今回からは土地選びについてです。実家を立て替えるのであれば土地の心配はなかったのですが、いろいろと考えた結果、高知市に住もうと決めたので、おじさん達の家造りは土地を探すことから始まったのです。
家を建てると決める前から、何度かの引っ越しの経験を元に土地の条件は考えていました。「こんな土地が良い」ということより、「こんな土地は避けたい」ということの方が多かったかもしれませんが、自分たちにとっての理想の土地の条件です。実際に理想の土地に建てることができたかは別として、おじさん達の理想の土地の条件について書いていきます。
何人かに紹介してもらった中に心惹かれる土地がありました。日当たりも良くて周囲の環境も良さそうだったのですが、おばさんは最初から反対でした。詳しく調べたわけではなかったのですが、土地が低いという印象だったのです。
土地が低いとなると台風などでの洪水が心配になります。友人の家で「これは昭和○○年の台風、こちらは○○年の台風」と言って、壁に残った浸水の跡を見せられたことがあります。住み慣れた土地と家を手放して新たな土地に建て直すのは、おいそれとできることではないと思います。でもおじさん達には全く何の束縛もないのですから、少しでも水害の心配のある場所は選びたくなかったのです。
最近は洪水への対策も進んでいるようですが、想定を超える異常気象も考えられます。さらに向こう30年以内では60%程度の確率で起こる(「南海地震はいつ起こるのか」 岡村土研)と言われる次の南海地震による津波も心配です。昭和21年の南海地震では「高知市付近は、地震発生と同時に地盤が1m位沈下したため、完全に海水がなくなるのに1ヶ月位かかりました。」(「高知県に影響する地震津波について」 高知地方気象台)とのことです。次の南海地震でも同じようなことが起こるようです(「予想される地盤の沈降」 岡村土研)。

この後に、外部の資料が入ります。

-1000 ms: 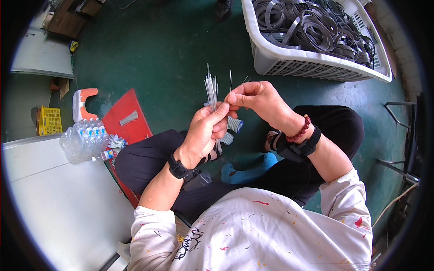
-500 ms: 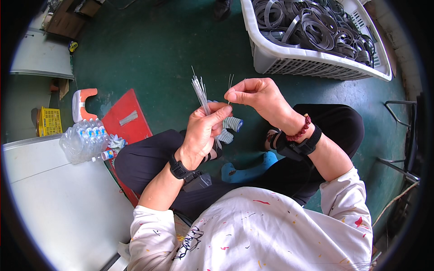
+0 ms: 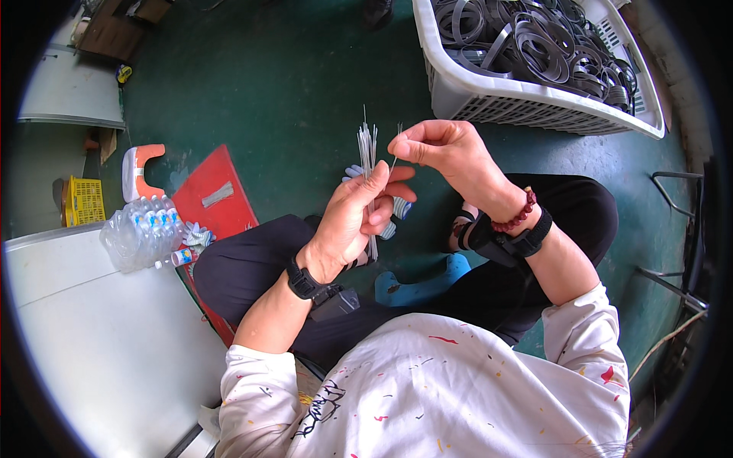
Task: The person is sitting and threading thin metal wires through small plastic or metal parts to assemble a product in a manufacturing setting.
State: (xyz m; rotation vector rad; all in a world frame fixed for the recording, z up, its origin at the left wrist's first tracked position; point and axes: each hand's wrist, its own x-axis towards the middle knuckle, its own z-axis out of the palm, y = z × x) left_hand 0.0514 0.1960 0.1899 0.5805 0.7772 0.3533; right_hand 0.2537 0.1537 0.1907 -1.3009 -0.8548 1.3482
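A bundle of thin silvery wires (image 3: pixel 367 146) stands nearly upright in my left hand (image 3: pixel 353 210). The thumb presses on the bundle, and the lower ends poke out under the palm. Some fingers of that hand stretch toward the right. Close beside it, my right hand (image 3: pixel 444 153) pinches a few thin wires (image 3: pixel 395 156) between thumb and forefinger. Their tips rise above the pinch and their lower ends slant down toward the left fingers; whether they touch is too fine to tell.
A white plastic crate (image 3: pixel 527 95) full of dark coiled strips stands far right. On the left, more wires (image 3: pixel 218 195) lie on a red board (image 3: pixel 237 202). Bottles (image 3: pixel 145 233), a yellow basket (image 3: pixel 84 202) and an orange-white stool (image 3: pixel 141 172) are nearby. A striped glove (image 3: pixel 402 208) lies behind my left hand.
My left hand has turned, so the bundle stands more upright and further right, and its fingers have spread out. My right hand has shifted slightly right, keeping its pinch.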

津波は台風などでの洪水以上に脅威です。身の安全は確保できても流木等で家屋が破壊されることも予想されます。また無事に残ったとしても1ヶ月も海水が引かなければ、生活にも大きな影響が出ます。
完璧な防潮堤のようなものができて、家屋にまで津波が到達しないようにできれば良いのですが、現時点ではそれは無理なことでしょう。だから津波の被害に遭わない場所を選ばなくてはと思ったのです。
今の土地は道路の勾配などからある程度の高さはあるだろうと判断したのですが、正確な海抜は調べることができませんでした。それで高知県が公表している「津波浸水予測図」で見ると浸水の地域からは外れていたので(地震の規模や震源との距離等で浸水の範囲が拡大することも考えられますが)安心しました。
しかし、最初に心惹かれた土地は浸水地域に入っていました。「水害だけは場所を選ぶことで避けられる」というのがおばさんの持論ですが、そのおかげで少しでも安心できる土地を見つけることができました。